### WHAT IS EXPECTED
Up to and including the line with "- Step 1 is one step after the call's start", repeat every line of the listing exactly, beginning at the first.
⟨
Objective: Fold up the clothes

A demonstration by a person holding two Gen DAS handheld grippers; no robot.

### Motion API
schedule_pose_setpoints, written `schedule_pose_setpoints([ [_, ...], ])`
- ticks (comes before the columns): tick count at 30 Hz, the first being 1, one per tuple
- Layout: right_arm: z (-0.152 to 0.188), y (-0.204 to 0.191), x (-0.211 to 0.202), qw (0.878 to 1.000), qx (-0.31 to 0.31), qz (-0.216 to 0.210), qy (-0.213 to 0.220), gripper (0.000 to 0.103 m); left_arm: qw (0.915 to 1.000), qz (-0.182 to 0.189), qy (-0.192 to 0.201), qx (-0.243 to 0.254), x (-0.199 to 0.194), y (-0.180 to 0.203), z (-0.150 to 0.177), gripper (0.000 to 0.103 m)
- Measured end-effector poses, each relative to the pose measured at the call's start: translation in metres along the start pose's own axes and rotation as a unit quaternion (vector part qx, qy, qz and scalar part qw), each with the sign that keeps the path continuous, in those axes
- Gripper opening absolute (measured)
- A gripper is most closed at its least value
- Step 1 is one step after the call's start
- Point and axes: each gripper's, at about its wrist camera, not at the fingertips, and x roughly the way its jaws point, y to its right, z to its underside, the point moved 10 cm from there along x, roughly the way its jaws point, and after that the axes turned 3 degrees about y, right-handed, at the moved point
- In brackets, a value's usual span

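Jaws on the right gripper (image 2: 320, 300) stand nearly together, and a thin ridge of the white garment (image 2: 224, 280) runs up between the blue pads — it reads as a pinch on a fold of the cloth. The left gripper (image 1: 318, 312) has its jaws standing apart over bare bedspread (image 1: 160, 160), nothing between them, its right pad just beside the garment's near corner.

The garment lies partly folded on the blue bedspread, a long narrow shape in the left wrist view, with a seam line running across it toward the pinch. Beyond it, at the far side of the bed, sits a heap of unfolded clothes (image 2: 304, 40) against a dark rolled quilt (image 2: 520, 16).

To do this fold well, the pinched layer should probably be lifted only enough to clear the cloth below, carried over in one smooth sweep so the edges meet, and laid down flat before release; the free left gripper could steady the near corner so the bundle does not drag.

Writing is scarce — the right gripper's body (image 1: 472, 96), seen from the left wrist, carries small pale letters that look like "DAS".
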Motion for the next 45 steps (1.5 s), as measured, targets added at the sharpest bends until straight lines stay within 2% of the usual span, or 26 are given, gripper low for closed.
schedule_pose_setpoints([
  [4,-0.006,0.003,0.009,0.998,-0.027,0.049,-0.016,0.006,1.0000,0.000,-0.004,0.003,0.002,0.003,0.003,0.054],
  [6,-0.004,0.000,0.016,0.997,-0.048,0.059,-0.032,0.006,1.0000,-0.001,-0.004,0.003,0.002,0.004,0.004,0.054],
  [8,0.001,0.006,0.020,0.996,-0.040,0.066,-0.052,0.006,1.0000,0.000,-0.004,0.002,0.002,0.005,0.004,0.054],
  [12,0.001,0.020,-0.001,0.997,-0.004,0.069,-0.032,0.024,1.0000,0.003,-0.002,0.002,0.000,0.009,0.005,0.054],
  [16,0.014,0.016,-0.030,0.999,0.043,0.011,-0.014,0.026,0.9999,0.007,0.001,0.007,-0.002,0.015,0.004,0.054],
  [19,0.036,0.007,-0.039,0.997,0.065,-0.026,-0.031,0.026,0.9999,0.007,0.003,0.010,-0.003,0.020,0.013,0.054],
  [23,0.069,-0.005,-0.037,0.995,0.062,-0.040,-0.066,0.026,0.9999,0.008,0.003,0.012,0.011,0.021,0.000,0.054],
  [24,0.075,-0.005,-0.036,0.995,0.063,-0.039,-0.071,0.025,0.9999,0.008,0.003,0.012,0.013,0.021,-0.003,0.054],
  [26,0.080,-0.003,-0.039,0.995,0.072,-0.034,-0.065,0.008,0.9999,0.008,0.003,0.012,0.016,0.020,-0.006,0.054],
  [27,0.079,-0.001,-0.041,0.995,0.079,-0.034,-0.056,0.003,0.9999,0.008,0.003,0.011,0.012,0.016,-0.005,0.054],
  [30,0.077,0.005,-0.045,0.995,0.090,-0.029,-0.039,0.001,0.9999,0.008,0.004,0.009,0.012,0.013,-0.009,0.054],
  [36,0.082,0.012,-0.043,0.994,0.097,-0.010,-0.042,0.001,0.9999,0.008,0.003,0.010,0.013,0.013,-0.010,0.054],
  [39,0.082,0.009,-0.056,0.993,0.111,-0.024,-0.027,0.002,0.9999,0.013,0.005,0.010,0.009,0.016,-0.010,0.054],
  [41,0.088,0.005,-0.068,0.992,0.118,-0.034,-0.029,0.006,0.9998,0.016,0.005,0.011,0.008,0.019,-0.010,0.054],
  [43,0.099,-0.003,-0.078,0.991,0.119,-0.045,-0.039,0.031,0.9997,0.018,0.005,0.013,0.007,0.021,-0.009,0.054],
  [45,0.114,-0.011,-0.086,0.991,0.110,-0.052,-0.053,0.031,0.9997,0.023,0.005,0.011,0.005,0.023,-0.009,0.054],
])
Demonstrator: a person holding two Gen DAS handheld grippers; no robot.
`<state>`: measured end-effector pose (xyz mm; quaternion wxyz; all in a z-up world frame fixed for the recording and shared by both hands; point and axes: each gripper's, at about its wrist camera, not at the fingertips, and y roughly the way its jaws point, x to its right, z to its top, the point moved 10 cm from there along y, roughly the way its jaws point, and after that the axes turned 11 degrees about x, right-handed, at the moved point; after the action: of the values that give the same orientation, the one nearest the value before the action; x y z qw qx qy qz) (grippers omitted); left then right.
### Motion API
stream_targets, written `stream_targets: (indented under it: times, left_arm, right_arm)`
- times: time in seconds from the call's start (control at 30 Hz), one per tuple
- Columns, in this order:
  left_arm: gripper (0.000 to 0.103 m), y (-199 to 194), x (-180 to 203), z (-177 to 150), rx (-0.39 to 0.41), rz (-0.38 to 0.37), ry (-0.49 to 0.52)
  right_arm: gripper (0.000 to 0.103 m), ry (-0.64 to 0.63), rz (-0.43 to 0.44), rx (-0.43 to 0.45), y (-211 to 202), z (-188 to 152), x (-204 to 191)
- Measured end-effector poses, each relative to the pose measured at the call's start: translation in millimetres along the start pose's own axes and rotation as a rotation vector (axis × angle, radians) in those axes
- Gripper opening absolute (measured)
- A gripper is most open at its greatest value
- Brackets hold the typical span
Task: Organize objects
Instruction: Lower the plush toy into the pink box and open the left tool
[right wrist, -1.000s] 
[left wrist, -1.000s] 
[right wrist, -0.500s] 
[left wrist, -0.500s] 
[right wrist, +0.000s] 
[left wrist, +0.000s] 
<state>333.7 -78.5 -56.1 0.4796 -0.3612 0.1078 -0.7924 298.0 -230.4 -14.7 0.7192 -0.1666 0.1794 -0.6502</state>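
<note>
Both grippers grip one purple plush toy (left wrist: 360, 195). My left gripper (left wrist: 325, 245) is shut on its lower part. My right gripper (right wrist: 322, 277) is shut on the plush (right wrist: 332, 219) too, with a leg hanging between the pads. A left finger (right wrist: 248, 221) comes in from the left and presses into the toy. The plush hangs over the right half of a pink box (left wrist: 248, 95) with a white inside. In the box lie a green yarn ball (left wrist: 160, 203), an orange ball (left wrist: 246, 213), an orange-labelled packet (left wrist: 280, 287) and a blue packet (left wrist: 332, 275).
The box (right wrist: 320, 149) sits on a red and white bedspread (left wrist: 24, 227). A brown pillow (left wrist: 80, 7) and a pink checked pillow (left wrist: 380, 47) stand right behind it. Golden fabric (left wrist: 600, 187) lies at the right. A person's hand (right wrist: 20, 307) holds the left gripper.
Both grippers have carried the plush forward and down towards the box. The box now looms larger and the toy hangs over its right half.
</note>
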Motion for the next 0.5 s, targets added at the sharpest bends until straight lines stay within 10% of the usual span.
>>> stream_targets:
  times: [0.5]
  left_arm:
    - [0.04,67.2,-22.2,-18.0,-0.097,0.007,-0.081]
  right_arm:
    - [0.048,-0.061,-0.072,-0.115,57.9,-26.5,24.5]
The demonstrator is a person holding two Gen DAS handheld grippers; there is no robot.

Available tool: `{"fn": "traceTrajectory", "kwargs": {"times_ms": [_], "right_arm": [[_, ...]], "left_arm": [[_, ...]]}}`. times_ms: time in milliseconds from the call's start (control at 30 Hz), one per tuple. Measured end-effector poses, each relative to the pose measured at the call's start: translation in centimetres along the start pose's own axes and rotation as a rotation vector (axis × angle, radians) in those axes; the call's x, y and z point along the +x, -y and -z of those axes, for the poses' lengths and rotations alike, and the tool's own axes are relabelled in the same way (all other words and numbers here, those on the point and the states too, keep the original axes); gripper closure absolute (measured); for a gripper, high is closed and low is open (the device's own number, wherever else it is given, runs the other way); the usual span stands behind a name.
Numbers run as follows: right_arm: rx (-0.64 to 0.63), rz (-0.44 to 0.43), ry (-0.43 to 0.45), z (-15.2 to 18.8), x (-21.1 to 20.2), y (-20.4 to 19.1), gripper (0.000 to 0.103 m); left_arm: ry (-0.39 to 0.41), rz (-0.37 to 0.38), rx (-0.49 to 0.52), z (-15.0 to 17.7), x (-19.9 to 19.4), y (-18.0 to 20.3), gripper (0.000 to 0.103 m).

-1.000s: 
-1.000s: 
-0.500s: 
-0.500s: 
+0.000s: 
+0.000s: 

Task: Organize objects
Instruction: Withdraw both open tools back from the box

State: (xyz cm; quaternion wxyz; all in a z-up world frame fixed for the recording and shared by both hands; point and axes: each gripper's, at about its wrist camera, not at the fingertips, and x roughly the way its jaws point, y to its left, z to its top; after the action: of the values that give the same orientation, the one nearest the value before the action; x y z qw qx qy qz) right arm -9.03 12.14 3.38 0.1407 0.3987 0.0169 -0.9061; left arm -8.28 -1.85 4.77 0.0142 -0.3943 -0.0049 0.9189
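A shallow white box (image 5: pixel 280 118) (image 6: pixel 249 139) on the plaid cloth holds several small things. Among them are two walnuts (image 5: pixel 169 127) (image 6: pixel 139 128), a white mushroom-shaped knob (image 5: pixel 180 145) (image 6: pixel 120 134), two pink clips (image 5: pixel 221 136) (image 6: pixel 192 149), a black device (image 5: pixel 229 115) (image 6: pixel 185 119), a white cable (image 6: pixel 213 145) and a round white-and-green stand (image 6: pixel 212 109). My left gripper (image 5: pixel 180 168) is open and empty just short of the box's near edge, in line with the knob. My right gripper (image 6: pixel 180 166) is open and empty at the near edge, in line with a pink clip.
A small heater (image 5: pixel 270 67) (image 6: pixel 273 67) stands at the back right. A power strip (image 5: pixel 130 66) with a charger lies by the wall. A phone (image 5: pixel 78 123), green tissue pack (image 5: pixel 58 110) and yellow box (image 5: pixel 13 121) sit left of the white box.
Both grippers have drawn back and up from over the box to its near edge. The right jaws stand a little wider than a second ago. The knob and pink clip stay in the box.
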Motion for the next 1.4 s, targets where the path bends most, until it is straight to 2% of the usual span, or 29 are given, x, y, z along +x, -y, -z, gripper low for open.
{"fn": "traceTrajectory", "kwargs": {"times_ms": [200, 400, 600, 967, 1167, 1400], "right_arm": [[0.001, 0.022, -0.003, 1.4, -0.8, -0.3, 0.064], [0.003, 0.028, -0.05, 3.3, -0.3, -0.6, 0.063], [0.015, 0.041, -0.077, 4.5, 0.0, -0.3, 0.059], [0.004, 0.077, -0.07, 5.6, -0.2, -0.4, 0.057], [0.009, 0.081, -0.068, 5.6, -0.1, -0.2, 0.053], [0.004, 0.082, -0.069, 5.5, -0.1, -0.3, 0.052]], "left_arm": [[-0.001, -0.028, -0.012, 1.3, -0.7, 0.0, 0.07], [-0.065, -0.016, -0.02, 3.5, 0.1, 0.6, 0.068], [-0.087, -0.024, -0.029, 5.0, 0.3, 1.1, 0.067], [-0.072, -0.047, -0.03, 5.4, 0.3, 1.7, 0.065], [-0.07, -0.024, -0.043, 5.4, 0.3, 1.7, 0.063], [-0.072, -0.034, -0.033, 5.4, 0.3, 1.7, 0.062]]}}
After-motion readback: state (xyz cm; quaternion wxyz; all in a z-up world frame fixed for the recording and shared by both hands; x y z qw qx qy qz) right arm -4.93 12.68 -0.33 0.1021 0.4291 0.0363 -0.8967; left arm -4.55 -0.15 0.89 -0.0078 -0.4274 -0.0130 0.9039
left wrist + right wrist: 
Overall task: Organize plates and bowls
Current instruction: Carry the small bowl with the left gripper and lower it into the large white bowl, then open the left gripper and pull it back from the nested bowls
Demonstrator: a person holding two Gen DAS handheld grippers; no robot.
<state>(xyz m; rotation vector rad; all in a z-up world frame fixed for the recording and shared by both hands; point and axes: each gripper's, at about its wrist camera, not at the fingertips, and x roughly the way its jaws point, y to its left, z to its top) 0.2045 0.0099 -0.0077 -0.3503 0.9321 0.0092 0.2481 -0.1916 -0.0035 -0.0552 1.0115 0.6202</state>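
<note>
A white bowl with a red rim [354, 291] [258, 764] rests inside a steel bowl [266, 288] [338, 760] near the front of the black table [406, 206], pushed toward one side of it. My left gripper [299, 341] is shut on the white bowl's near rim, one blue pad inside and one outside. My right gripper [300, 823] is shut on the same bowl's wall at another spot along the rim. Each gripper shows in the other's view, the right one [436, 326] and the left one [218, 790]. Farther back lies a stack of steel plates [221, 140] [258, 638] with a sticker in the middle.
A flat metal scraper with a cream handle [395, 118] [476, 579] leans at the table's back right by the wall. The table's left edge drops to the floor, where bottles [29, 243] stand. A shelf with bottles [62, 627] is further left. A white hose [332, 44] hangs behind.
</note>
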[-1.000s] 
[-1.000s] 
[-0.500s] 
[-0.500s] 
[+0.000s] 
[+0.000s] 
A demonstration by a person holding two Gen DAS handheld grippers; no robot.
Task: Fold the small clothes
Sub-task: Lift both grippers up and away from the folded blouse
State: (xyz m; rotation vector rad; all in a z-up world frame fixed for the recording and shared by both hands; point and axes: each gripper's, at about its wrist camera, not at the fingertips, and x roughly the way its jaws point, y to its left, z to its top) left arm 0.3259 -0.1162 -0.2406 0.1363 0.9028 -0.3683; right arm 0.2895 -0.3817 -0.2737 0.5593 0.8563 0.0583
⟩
### ANSWER SECTION
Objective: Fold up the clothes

A demonstration by a person holding two Gen DAS handheld grippers; no robot.

### Motion API
schedule_pose_setpoints, written `schedule_pose_setpoints([ [_, ...], ])`
- ticks (comes before the columns): tick count at 30 Hz, the first being 1, one per tuple
- Layout: right_arm: z (-0.152 to 0.188), y (-0.204 to 0.191), x (-0.211 to 0.202), qw (0.878 to 1.000), qx (-0.31 to 0.31), qz (-0.216 to 0.210), qy (-0.213 to 0.220), gripper (0.000 to 0.103 m); left_arm: qw (0.915 to 1.000), qz (-0.182 to 0.189), qy (-0.192 to 0.201), qx (-0.243 to 0.254), x (-0.199 to 0.194), y (-0.180 to 0.203), z (-0.150 to 0.177), gripper (0.000 to 0.103 m)
- Measured end-effector poses, each relative to the pose measured at the call's start: translation in metres along the start pose's own axes and rotation as a unit quaternion (vector part qx, qy, qz and scalar part qw), each with the sign that keeps the path continuous, in those axes
- Gripper opening absolute (measured)
- A gripper is most closed at its least value
- Step 1 is one step after the call's start

No further response is required.